Despite its popularity, the program has drawn criticism from certain business sectors, such as independent restaurants and retailers, that the PPP can’t help. The SBA and Treasury Department implemented rules requiring borrowers to use 75 percent of the loans for payroll and just 25 percent for rent, mortgage or utility payments. The interim final rules also placed a short two-year maturity on the loans.

Those rules made the PPP loans less appealing to companies with relatively low employee costs compared to rent or debt expenses. Rent is the biggest cost for many small shops and bars, but using the PPP money primarily for that — or for restocking the fridge for reopening — would require it to be repaid. And a two-year maturity means those businesses would face large monthly debt repayments they couldn’t afford.

The Democratic proposal would lengthen the two-year maturity to five years, reducing the size of each individual repayment, and prevent the SBA from putting any ratio requirements on how much of the loans must be used for forgivable purposes. It would also allow businesses to use the PPP money to cover interest on any debts incurred before COVID-19 upended the economy, not just rent, mortgage and utilities.  

The bill would extend the loan’s covered period from eight weeks after it’s received to 24 weeks. That would allow businesses to sit on the money longer without reopening, waiting for the stay-at-home orders to be lifted.

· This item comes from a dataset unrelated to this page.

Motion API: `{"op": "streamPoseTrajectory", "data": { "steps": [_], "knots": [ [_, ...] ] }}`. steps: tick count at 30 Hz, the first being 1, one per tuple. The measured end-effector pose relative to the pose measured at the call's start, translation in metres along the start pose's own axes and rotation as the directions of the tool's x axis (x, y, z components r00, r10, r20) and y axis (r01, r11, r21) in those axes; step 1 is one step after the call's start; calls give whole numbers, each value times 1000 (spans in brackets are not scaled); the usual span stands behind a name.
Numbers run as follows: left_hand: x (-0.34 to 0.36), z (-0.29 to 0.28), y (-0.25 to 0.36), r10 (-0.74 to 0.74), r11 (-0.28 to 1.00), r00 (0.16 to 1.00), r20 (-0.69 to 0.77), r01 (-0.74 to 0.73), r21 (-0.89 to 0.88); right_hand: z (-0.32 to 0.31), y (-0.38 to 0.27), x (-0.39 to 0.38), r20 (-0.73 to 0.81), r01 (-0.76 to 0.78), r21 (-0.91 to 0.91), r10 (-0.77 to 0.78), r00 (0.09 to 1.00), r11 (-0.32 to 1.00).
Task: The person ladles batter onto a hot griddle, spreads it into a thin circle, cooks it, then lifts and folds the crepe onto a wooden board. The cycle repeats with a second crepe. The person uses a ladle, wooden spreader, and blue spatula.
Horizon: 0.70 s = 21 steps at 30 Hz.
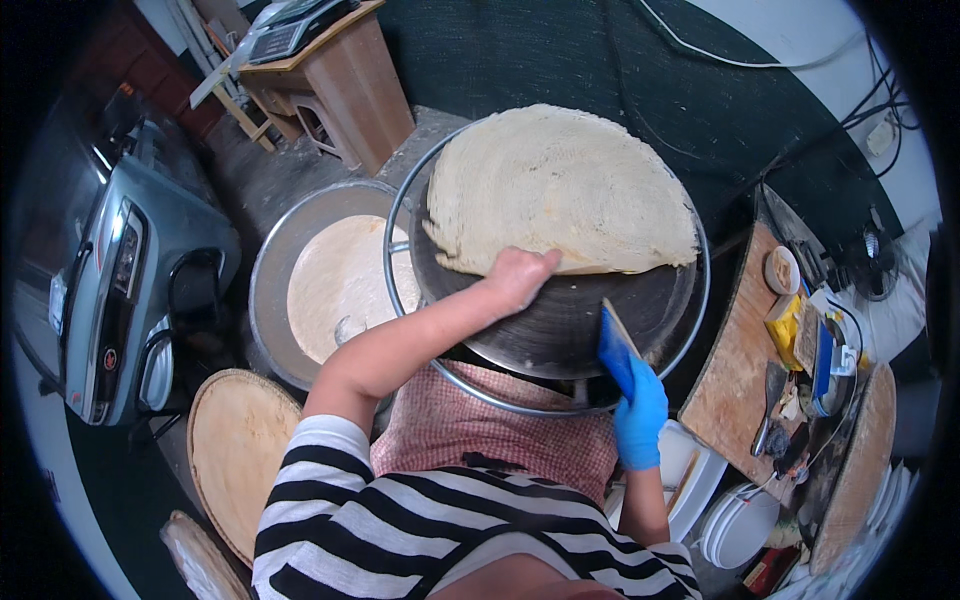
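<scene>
A large thin pancake [560,190] covers the far part of a round dark griddle [560,325]. Its near edge is lifted or folded in an almost straight line, leaving the near part of the griddle bare. My bare left hand [522,278] reaches across the griddle, with its fingers closed on that near edge. In a blue glove, my right hand [640,418] grips a blue scraper [620,360] over the griddle's near right rim, apart from the pancake. A metal ring [388,240] runs around the griddle.
A wide metal basin [268,290] of pale batter [330,275], with a ladle [348,328] in it, stands left. On the right, a wooden worktop [725,375] holds a small bowl [781,270] and tools. White buckets [740,525], round boards [235,450], a vehicle [150,270] and a desk [355,95] surround me.
</scene>
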State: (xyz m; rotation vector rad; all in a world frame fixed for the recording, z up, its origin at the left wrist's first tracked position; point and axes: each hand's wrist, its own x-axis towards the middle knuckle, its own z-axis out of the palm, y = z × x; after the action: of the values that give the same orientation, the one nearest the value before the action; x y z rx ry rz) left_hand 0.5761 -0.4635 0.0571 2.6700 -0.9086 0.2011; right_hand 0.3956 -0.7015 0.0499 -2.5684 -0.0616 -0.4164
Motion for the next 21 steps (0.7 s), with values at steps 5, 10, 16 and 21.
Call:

While adding flexibility to the programs would make them more appealing to most recipients, it also undermines the original intent of the program, which was to mimic the payroll replacement programs used in countries like Denmark and Germany to keep employees connected to their jobs and off unemployment rolls.

The Democratic proposal makes other tweaks as well. It would earmark 25 percent of the remaining PPP funds to borrowers with 10 or fewer employees, and another 25 percent to nonprofit groups. It would clarify that returned loans can be lent back again, but then also would earmark those returned funds for companies with 10 or fewer workers.

Democrats have complained that the PPP funds have been going to larger small businesses and surveys have shown that minority-owned businesses have received less. To that end, the bill would also beef up the data reporting requirements during the loan forgiveness application process.

Similarly, the bill would direct the SBA to release daily, weekly and periodic reports on the loan program, breaking down the data by geography, demographics, lenders, and including how much lenders and brokers were paid in fees. But the bill would not require the SBA to reveal the names of specific borrowers.

The bill would provide another $10 billion in Economic Injury Disaster Loan grants. The third economic relief law allowed EIDL applicants to get a $10,000 advance.

“The expansion of EIDL and improvements to PPP included in the House Democrats’ proposal will give 500,000 small restaurants a better chance of reopening their doors when it’s safe to do so, however, more work from Congress is needed to ensure independent restaurants have the resources needed to stay in business,” the Independent Restaurant Coalition said in a statement calling for industry specific bailouts.